No hostility at meeting with Biden and tone was constructive: Putin

Russian President Vladimir Putin speaks after meeting US President Joe Biden. Photo: Sky News. Sketched by the Pan Pacific Agency.

GENEVA, Jun 16, 2021, Sky News. Russia’s Vladimir Putin says there was no hostility during his meeting with US President Joe Biden and the tone was constructive. It comes after around four hours of talks between the leaders at a summit in Switzerland, Sky News reported.

President Putin says he and Mr Biden have agreed to return their ambassadors to their respective posts in an attempt to lower tensions.

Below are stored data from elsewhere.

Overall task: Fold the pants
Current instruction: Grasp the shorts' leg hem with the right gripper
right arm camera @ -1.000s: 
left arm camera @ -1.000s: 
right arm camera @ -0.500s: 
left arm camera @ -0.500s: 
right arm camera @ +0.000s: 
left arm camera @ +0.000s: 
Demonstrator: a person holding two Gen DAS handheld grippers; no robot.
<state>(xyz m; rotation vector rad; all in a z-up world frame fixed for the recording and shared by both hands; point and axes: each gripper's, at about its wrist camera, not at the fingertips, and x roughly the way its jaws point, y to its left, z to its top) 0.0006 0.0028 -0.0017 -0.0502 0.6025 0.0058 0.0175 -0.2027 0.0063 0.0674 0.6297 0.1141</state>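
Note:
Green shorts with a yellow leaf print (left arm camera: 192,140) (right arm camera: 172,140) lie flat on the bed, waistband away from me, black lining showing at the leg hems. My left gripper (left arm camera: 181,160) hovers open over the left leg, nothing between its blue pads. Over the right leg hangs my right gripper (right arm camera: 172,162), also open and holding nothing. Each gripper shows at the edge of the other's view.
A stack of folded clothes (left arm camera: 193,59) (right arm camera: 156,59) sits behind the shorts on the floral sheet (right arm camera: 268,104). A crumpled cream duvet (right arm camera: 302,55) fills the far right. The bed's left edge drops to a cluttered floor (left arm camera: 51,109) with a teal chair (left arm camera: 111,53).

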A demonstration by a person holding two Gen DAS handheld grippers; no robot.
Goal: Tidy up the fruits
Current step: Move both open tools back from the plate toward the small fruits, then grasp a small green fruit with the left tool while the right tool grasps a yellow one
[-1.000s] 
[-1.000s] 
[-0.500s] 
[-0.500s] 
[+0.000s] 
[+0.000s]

Prior to the summit, Mr Biden has called out Mr Putin for malicious cyberattacks by Russian-based hackers on US interests.

Mr Putin said his country has provided exhaustive information to the US on cyberattacks but says he has not had any reply from the US on this.

The two men have had face-to-face discussions at a villa on the shores of Lake Geneva.

The first round of talks involved both leaders, US Secretary of State Anthony Blinken, Russian Foreign Minister Sergei Lavrov and a pair of translators.

A second session involved other senior officials on both sides.

President Biden gave a thumbs up as he left the villa and then entered his limousine, TV footage showed.

Opening the talks earlier, Mr Putin said he hoped for a “productive” meeting, while Mr Biden called it a discussion between “two great powers” and insisted “it is always better to meet face to face”.

As they appeared together for the first time since 2011, both men appeared to avoid looking directly at the other during a brief and chaotic photocall before jostling reporters and photographers.

Mr Biden instigated the summit, and for months the two leaders have criticised each other.

Mr Biden has also repeatedly called out Mr Putin for a disregard for democracy with the jailing of Kremlin critic Alexei Navalny and alleged interference in American elections.

Mr Putin, in turn, has pointed to the US Capitol riot on 6 January to argue America has no business lecturing on democratic norms.

And he insisted the Russian government has not been involved in any election interference or cyberattacks despite US intelligence showing otherwise.

The jailing of Mr Navalny, whose novichok poisoning was blamed on the Kremlin, was a subject on which Mr Biden was unlikely to get much traction with Mr Putin who considers the case an internal Russian affair.

But there were areas where cooperation was expected. They include arms control, climate change, containing Iran’s nuclear ambitions, humanitarian assistance to Syrians and working together on the COVID-19 pandemic.